Appartements neufs : Les prix devraient baisser dans certains quartiers d’Ile-de-France en 2018

Appartements neufs : Les prix devraient baisser dans certains quartiers d’Ile-de-France en 2018
www.lespromoteursdugrandparis.com

Les Promoteurs du Grand Paris dévoilent les résultats d’une étude inédite du Grecam. Le marché francilien connaît une hausse significative des mises en vente et des réservations, dépassant le seuil des 30.000 appartements vendus par an. Si l’offre continue de se développer de manière soutenue en 2018, la demande peut-elle suivre?

Le marché francilien de l’immobilier neuf devrait rester très dynamique en 2018. Au niveau de la répartition de l’offre, 67% des mises en vente prévisionnelles devraient se concentrer à Paris et en Petite Couronne. Mais certains micro-marchés d’Ile-de-France pourraient connaître un ralentissement des ventes. C’est notamment le cas de certains des Hauts-de-Seine (10.673 appartements à venir), de la Seine-Saint-Denis (8.891 appartements à venir) et du Val-de-Marne (6.024 appartements à venir).

En conséquence, les prix pourraient baisser au sein de certains quartiers, ce qui est une bonne nouvelle pour les accédants à la propriété. Car au contraire, on aurait pu penser que le projet du Grand Paris Express allait faire grimper les prix. « Pour replacer le projet du Grand Paris Express sur des bases solides, le gouvernement fait actuellement le point sur les défis techniques et financiers. Le calendrier de réalisation du projet doit être révisé, ce qui entraînera sans doute des retards sur l’ouverture des lignes. Ces multiples reports n’auront pas ou peu d’impact sur les prix car les accédants à la propriété ont déjà anticipé ces aléas », explique Philippe Jarlot, Président des Promoteurs du Grand Paris.

Alors, quelles sont les causes des risques sur ces micro-marchés ? Les risques de stagnation sur ces micro-marchés peuvent être liés à la commercialisation de programmes qui ne sont pas toujours éligibles à la TVA réduite à 5.5% mais le plus souvent on constate que l’offre est plus importante que la demande.  Les stocks sont élevés avec déjà plus de 14 mois de délai d’écoulement pour certaines communes sur des micro-marchés où les prix ont augmenté rapidement depuis 2016.

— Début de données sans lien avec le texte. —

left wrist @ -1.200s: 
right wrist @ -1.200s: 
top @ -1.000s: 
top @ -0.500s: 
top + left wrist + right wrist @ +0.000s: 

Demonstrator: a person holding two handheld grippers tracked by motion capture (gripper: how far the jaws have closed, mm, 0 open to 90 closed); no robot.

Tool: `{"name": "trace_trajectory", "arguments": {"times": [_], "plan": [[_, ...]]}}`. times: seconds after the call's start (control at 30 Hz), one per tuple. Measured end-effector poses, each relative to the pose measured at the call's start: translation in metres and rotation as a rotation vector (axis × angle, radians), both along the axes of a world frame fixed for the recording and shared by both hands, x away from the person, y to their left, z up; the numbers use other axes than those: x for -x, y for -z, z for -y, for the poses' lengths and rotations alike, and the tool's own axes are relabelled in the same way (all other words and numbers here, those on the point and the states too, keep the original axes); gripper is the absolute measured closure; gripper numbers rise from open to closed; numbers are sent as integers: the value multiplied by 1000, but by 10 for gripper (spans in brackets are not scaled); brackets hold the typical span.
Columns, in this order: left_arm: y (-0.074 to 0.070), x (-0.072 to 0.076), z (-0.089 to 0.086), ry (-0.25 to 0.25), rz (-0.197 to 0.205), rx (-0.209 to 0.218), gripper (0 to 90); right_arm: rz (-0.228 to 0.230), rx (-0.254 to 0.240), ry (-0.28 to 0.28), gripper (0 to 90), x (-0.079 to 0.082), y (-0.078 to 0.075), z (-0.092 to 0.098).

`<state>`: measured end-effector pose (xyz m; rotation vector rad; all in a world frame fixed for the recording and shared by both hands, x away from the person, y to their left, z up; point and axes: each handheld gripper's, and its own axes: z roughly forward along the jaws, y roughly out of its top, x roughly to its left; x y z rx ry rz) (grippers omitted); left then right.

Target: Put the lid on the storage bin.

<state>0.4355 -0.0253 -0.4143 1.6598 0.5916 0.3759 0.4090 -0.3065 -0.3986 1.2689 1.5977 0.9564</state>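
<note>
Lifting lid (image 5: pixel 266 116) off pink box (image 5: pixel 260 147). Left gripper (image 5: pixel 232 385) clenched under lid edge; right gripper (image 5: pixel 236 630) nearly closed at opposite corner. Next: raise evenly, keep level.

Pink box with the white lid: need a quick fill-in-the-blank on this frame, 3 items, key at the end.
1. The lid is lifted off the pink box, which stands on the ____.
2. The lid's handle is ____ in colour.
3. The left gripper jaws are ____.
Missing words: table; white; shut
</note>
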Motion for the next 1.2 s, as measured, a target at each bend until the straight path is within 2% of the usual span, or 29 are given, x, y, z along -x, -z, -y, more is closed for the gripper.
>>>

La politique urbaine de certaines villes peut aussi être en cause du fait de la part élevée des grandes surfaces (4 et 5 pièces) imposées par certaines municipalités, alors que le marché francilien est principalement porté par une demande de surfaces moyennes (2 et 3 pièces).

Il ne faut pas non plus négliger les critères géographiques car si l’offre est plmus importante, les investisseurs risquent de délaisser les appartements neufs les plus éloignés des dessertes ferrées (programmes distants de plus d’un kilomètre d’une gare RER/SNCF/métro). On peut aussi considérer que les appartements sont en concurrence avec l’offre individuelle sur le marché des grandes surfaces et dans certaines communes, le parc de maisons individuelles peut dépasser les 25%.

« Le profil des acquéreurs devrait aussi être impacté, car au-delà de 6.000 €/m2 parking inclus (PI), les opérations neuves captent essentiellement une clientèle en résidence principale. À ce niveau de prix, la part des investisseurs est réduite, du fait du plafond du dispositif Pinel limité à 300.000 € PI », explique Hugues Kirichian, Président du Grecam.

*Les Promoteurs du Grand Paris dévoilent les résultats d’une étude inédite du Grecam, sur le choc de l’offre en Ile-de-France, réalisée à partir des données issues de son « Observatoire Immobilier de l’Habitat », et fondée sur le suivi de la commercialisation des appartements neufs, de l’obtention du permis de construire  jusqu’à la livraison de l’opération.